Weitere derartige Kombi-Projekte aus Einkaufen und Wohnen sind in Freiburg bereits an mehreren Stellen geplant, etwa die Aufstockung eines Aldi-Markts an der Breisacher Straße neben den Westarkaden im Stadtteil Mooswald, im Stadtteil Littenweiler an der Kappler Straße bei einem Geschäft der Marke "Mein Laden", das zum Netto-Konzern gehört, und in Weingarten am Else-Liefmann-Platz, wo ein eingeschossiger Rewe-Markt durch einen Achtgeschosser ersetzt wird. Auch dort wird zukünftig eine Beckesepp-Filliale mit 650 Quadratmetern Verkaufsfläche einziehen. Für heutige Verhältnisse ist das nicht viel: Moderne Supermärkte sind rund doppelt so groß.

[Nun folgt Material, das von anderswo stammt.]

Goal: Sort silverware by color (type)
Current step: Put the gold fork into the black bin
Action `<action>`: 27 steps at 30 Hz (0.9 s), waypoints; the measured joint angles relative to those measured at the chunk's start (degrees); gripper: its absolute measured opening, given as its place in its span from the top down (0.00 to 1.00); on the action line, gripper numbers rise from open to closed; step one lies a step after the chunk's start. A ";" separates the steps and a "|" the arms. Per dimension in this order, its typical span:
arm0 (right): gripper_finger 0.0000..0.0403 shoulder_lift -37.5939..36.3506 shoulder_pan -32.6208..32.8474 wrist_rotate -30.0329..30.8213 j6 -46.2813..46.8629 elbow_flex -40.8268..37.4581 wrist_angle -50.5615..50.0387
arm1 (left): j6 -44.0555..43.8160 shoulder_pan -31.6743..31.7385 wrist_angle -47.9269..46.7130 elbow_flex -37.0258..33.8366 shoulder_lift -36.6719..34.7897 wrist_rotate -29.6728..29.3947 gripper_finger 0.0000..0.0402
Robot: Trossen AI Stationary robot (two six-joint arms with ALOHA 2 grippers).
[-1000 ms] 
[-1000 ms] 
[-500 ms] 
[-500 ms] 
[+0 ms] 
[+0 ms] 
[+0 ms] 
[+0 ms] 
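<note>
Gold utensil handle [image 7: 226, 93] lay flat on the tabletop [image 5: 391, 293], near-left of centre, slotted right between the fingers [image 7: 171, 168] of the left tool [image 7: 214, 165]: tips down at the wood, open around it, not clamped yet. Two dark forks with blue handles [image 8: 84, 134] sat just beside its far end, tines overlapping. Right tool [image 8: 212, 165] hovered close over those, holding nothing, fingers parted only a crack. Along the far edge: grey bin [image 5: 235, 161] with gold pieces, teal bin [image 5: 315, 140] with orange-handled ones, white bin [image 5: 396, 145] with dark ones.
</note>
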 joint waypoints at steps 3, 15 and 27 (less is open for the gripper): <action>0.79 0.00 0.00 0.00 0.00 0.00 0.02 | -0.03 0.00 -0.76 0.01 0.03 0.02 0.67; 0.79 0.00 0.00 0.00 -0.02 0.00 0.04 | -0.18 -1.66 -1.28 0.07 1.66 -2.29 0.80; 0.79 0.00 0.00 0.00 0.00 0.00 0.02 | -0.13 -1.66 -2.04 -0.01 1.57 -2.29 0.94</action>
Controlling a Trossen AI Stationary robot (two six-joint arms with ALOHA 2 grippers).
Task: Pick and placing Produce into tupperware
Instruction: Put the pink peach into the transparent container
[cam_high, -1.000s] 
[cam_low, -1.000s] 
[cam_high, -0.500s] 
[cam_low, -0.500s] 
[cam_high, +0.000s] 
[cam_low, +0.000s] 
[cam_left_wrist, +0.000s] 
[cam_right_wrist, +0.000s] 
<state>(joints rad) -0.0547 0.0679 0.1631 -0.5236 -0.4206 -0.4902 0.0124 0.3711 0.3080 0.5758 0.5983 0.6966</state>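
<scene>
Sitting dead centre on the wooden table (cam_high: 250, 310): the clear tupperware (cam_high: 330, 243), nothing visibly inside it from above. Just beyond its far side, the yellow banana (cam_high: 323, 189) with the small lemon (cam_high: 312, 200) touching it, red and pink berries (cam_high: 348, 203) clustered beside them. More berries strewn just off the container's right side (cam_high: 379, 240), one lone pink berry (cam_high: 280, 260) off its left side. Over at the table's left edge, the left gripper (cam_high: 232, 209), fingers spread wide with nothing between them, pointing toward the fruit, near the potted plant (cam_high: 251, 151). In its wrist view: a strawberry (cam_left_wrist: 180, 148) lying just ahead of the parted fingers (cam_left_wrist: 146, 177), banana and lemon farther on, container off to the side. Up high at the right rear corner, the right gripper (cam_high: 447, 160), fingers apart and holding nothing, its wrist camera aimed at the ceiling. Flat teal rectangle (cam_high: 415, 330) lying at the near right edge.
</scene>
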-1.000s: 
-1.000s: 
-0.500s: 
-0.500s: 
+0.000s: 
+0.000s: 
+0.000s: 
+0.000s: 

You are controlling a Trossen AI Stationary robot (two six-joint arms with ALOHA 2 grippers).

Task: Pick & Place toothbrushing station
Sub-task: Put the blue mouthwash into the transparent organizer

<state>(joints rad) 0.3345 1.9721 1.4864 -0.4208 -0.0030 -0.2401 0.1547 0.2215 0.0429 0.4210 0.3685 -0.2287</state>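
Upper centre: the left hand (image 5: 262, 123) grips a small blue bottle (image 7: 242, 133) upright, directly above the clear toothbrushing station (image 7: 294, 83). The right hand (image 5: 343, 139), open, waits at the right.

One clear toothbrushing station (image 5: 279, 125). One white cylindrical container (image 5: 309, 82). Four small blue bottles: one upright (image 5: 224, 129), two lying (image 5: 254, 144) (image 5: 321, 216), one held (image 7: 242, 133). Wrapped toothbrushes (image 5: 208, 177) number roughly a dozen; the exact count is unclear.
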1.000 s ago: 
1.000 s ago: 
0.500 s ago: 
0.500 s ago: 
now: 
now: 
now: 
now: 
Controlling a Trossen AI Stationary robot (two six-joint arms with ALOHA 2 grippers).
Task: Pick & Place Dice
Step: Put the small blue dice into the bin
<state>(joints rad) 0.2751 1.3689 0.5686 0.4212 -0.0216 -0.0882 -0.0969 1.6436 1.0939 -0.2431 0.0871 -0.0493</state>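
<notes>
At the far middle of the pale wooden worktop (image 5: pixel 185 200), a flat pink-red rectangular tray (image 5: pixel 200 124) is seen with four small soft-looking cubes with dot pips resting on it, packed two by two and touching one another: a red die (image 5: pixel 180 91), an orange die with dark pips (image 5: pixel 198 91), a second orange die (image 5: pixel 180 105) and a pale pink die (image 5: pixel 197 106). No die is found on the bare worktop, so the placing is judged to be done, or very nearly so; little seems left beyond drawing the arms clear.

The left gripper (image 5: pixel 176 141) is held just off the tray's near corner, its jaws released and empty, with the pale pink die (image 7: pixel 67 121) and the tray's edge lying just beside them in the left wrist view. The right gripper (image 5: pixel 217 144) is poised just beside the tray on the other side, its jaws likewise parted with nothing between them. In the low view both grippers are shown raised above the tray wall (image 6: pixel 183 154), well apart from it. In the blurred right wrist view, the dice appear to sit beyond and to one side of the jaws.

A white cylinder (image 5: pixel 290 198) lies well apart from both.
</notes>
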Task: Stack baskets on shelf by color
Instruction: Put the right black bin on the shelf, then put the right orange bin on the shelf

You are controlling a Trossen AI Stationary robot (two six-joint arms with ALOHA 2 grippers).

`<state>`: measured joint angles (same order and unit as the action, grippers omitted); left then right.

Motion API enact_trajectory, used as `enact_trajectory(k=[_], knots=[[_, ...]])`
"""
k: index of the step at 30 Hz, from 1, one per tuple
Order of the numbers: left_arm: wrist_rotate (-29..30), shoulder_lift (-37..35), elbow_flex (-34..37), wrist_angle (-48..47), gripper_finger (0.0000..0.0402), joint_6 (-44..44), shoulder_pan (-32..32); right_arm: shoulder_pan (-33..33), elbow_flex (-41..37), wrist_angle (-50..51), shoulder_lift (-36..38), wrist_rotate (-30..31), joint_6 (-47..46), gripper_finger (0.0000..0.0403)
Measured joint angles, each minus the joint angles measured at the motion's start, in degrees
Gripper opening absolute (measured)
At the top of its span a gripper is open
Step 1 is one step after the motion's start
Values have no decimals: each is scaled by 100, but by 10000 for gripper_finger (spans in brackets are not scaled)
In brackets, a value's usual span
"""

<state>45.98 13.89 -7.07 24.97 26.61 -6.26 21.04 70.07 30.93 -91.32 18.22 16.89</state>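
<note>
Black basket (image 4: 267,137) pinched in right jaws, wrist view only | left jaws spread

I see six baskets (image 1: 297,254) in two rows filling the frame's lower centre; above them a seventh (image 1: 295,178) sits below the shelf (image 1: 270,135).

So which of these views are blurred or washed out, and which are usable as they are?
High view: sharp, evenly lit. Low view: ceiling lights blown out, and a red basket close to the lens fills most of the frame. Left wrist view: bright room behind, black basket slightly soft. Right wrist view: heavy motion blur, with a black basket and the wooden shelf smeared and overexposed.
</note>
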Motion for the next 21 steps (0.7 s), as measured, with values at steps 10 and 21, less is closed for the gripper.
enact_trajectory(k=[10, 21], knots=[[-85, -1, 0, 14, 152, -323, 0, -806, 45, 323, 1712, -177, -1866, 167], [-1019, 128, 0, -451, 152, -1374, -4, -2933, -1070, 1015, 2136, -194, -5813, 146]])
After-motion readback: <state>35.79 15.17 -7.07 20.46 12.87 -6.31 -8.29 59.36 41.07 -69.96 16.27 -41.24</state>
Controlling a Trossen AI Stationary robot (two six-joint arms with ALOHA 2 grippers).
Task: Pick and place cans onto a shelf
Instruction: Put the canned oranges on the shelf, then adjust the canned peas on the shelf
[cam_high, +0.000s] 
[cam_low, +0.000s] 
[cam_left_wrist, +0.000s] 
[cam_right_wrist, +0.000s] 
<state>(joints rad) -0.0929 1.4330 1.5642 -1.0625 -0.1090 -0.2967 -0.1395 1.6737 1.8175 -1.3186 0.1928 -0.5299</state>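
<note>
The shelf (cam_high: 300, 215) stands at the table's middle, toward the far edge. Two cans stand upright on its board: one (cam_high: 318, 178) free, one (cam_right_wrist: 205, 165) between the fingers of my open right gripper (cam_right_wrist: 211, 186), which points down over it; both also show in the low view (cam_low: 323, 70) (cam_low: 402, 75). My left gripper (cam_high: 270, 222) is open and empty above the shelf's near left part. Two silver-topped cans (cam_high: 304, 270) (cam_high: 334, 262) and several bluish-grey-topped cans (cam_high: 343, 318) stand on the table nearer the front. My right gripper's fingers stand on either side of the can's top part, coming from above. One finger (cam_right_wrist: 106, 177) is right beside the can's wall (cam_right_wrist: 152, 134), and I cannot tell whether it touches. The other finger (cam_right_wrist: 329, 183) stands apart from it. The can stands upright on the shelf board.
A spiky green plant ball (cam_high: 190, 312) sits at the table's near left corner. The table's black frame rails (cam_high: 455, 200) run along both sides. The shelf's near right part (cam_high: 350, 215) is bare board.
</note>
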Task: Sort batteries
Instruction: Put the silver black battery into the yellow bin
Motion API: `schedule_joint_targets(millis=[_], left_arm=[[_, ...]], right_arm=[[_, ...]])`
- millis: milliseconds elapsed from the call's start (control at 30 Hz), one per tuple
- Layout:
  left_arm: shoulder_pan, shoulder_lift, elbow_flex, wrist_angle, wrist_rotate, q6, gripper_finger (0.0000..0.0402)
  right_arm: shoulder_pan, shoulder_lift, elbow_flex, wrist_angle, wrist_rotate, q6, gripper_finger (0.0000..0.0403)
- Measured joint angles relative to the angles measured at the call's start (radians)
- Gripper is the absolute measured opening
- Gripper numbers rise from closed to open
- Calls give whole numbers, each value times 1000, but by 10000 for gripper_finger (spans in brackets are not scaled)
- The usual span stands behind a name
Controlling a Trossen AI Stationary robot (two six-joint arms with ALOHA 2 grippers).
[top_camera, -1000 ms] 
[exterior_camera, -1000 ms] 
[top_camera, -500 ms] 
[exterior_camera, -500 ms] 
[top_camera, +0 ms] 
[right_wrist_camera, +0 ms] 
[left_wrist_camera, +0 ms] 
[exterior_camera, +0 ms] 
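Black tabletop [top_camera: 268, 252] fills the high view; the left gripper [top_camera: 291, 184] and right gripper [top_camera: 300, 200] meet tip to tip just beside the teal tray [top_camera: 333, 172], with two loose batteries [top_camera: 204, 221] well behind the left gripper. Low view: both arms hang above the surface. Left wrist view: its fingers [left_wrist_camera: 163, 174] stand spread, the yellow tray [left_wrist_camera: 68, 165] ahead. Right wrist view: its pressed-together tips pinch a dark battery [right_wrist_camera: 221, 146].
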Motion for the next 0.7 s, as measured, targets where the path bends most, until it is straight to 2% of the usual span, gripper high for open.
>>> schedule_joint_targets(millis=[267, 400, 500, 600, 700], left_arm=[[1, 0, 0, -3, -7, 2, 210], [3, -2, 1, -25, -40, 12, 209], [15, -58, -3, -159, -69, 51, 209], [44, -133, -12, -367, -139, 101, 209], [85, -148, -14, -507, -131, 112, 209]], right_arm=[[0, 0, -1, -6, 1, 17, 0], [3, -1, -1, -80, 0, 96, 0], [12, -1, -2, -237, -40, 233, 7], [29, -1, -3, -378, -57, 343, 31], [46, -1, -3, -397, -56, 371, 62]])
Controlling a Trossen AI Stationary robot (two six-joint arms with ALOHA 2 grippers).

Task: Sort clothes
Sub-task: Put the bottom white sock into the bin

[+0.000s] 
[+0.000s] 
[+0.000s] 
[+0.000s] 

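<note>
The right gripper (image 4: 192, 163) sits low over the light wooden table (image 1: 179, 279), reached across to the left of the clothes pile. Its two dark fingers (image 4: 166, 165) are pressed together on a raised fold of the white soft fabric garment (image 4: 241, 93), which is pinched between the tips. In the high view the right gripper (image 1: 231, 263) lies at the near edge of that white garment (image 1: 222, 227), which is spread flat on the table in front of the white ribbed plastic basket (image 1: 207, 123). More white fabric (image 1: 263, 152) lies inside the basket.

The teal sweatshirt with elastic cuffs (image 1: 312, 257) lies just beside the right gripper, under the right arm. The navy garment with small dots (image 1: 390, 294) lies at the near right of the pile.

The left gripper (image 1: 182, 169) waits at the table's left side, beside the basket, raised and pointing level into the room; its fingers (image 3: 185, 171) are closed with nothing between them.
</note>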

Hinter der zusätzlichen Wohnnutzung steht noch ein Fragezeichen

Johannes Ruf ist auf solch kleine Läden spezialisiert: Der Geschäftsmann aus St. Peter betreibt im Raum Freiburg sechs Supermärkte in ähnlicher Größenordnung. Auch der Markt an der Hansjakobstraße in Waldsee habe nur knapp 400 Quadratmeter, berichtet Ruf. Gerne würde er den Laden in einem Neubau vergrößern. Doch mehr als rund 100 Quadratmeter mehr seien wohl nicht drin: Das Grundstück gebe nicht mehr her. Wegen der beengten Verhältnisse macht Ruf auch noch ein Fragezeichen an eine zusätzliche Wohnnutzung. Dafür würden private Autostellplätze benötigt. Oberirdisch sei kein Platz. Und in einer Tiefgarage müssten schon die Kunden parken, sagt Ruf, außerdem benötige er im Untergeschoss Platz für Lager und Leergut.